== GIVEN RECORDS

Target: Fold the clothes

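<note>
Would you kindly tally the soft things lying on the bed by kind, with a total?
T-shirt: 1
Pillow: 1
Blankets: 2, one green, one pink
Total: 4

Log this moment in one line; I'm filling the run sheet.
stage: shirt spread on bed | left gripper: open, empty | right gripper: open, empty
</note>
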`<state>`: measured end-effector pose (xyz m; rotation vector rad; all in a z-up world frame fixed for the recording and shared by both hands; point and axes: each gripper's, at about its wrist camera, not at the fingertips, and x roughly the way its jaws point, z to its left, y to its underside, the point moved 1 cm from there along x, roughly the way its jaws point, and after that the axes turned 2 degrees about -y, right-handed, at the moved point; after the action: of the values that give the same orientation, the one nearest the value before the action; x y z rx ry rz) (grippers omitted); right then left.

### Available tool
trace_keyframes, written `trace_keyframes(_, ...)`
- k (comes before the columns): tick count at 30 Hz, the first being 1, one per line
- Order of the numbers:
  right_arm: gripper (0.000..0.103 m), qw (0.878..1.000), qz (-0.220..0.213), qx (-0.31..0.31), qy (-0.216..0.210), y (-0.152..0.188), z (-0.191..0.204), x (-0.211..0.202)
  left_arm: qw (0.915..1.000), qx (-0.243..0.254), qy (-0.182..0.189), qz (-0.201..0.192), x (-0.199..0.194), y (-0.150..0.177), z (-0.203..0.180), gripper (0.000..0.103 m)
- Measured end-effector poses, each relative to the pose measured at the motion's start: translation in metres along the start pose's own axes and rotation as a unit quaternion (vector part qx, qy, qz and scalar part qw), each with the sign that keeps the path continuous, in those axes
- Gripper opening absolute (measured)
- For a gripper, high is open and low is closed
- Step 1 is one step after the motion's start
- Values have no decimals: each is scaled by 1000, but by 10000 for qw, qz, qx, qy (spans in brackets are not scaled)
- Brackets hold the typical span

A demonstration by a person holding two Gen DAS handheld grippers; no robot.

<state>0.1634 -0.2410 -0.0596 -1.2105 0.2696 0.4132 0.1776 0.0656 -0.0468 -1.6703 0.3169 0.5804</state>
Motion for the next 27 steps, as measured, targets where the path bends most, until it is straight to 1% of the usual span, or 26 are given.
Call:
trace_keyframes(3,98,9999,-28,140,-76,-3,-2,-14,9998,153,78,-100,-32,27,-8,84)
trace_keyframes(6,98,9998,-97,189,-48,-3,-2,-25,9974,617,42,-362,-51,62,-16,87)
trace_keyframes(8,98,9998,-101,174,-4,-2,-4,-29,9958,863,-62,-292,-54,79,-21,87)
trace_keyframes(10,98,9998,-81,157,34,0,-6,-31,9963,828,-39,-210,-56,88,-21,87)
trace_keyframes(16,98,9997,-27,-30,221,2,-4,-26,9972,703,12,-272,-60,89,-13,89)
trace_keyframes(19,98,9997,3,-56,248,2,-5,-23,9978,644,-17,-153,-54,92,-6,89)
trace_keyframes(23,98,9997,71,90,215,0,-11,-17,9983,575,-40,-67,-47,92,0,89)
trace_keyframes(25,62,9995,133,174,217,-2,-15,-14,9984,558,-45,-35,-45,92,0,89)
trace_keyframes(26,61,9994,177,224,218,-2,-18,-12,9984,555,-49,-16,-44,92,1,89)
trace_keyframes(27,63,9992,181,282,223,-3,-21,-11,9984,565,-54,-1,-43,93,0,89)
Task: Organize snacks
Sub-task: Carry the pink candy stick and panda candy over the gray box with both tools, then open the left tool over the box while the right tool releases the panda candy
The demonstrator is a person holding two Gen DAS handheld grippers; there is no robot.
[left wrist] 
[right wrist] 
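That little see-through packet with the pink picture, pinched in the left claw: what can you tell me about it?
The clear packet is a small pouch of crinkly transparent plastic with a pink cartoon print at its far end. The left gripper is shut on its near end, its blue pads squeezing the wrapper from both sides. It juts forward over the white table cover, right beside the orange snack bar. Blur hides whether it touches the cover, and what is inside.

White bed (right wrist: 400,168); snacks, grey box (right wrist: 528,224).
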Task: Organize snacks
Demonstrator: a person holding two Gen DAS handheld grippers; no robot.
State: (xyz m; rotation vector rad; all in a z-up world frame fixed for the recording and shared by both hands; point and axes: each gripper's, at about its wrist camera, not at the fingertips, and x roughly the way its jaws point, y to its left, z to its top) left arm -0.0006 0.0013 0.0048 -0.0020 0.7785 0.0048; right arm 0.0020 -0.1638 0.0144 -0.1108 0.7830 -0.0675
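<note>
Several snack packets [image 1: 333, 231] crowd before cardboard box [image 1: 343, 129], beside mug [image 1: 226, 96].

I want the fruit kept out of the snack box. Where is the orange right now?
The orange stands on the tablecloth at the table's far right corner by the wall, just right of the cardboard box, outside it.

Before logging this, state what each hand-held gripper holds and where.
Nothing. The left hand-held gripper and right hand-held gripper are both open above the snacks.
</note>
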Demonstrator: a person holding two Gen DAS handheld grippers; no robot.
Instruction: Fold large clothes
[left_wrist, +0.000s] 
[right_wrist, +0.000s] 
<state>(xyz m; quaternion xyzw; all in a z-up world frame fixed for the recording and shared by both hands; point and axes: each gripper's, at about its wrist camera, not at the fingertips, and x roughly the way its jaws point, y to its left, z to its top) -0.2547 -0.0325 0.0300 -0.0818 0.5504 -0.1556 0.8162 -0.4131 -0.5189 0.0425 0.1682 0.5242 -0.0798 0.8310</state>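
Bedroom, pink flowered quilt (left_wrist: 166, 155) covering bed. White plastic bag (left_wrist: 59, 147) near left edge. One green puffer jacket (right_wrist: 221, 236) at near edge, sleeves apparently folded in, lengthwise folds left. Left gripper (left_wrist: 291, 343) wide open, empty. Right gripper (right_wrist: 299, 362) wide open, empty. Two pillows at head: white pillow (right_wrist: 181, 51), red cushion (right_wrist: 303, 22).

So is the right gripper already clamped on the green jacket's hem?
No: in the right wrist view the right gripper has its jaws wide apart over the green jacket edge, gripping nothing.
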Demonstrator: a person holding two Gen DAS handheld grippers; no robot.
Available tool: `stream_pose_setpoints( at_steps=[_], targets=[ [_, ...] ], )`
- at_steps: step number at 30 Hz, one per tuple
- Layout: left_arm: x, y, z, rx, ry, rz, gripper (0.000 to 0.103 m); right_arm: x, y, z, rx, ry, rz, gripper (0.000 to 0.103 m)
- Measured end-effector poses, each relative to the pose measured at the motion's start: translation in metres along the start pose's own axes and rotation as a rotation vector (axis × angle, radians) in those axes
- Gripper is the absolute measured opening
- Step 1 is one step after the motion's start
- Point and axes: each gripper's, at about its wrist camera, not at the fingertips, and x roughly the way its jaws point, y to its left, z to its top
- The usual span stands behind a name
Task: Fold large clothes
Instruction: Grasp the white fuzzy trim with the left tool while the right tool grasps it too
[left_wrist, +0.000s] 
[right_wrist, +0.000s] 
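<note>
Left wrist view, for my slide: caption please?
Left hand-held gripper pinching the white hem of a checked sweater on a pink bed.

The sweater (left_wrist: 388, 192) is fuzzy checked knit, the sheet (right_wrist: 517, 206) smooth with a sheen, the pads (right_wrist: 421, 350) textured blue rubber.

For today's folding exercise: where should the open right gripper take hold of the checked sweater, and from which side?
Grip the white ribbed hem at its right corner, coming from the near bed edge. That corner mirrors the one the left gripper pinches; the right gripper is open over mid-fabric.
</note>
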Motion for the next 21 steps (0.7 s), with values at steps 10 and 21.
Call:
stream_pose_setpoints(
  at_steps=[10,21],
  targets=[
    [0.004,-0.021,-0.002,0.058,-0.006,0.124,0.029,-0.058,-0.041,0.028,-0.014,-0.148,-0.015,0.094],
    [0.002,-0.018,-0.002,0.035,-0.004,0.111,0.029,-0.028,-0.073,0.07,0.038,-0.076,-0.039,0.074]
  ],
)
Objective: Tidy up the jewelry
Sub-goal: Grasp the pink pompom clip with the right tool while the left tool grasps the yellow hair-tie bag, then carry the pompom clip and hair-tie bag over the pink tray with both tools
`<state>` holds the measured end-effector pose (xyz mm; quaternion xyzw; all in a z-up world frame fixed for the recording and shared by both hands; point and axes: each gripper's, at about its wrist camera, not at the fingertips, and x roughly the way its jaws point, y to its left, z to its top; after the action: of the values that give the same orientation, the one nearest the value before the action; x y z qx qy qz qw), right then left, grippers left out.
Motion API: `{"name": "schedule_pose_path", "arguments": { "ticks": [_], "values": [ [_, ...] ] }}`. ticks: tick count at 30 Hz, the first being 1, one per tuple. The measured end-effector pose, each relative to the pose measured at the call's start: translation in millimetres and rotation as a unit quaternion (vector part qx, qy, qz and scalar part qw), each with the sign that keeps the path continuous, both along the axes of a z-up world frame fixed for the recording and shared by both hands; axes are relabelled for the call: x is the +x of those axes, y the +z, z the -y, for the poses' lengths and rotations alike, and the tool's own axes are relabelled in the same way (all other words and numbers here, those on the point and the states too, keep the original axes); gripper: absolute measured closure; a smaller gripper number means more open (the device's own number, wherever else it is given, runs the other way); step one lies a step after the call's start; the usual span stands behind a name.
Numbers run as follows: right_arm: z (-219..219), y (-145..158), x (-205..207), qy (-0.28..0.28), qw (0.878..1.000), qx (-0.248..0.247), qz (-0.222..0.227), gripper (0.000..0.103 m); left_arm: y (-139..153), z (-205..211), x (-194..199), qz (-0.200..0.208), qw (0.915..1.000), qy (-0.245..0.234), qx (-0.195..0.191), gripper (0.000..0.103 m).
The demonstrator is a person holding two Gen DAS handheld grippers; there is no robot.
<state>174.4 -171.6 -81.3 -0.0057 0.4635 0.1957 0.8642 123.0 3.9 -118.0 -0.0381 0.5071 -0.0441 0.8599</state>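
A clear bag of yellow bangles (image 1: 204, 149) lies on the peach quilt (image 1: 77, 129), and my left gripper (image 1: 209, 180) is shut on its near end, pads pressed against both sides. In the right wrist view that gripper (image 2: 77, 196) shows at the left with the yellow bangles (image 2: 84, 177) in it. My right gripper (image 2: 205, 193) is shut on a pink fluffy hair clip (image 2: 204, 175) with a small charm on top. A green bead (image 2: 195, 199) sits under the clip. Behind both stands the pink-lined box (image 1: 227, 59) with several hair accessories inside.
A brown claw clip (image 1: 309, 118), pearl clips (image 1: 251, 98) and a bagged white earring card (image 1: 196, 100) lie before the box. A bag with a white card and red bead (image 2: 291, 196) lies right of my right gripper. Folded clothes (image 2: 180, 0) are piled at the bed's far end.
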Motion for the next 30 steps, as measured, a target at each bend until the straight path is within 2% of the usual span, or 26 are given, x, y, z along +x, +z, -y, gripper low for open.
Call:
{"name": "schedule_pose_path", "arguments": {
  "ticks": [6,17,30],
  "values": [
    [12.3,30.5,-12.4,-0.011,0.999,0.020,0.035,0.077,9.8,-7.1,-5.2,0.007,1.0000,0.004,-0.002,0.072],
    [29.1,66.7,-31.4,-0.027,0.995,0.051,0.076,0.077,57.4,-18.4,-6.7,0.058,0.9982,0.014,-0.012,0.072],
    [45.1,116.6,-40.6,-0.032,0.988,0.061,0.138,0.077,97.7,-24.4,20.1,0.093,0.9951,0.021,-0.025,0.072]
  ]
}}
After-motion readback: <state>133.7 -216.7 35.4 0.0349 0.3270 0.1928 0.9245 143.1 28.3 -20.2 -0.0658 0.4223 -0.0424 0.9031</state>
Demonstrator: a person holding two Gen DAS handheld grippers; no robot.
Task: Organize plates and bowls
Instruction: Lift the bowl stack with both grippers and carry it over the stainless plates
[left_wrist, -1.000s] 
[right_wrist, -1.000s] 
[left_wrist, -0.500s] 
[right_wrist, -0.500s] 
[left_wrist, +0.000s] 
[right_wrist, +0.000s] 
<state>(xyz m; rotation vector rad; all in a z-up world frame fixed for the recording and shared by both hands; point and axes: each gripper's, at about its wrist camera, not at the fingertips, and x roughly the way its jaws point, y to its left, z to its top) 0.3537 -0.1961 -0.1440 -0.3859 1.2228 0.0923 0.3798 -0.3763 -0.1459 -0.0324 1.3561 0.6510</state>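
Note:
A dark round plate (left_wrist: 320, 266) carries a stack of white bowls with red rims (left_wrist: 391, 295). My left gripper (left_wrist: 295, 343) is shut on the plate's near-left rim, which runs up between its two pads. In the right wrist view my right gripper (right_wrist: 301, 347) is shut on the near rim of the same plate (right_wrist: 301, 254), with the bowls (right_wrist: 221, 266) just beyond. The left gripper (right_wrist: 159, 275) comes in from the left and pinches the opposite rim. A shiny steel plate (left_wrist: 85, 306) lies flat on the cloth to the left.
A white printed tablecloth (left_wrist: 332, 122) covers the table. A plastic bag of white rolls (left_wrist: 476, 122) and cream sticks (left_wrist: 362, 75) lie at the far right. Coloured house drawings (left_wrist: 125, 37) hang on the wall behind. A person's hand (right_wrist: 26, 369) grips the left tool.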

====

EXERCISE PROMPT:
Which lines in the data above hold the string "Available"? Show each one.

REPLY TO THE TASK:
### Available tool
Available tool: `stream_pose_setpoints( at_steps=[_], targets=[ [_, ...] ], )`

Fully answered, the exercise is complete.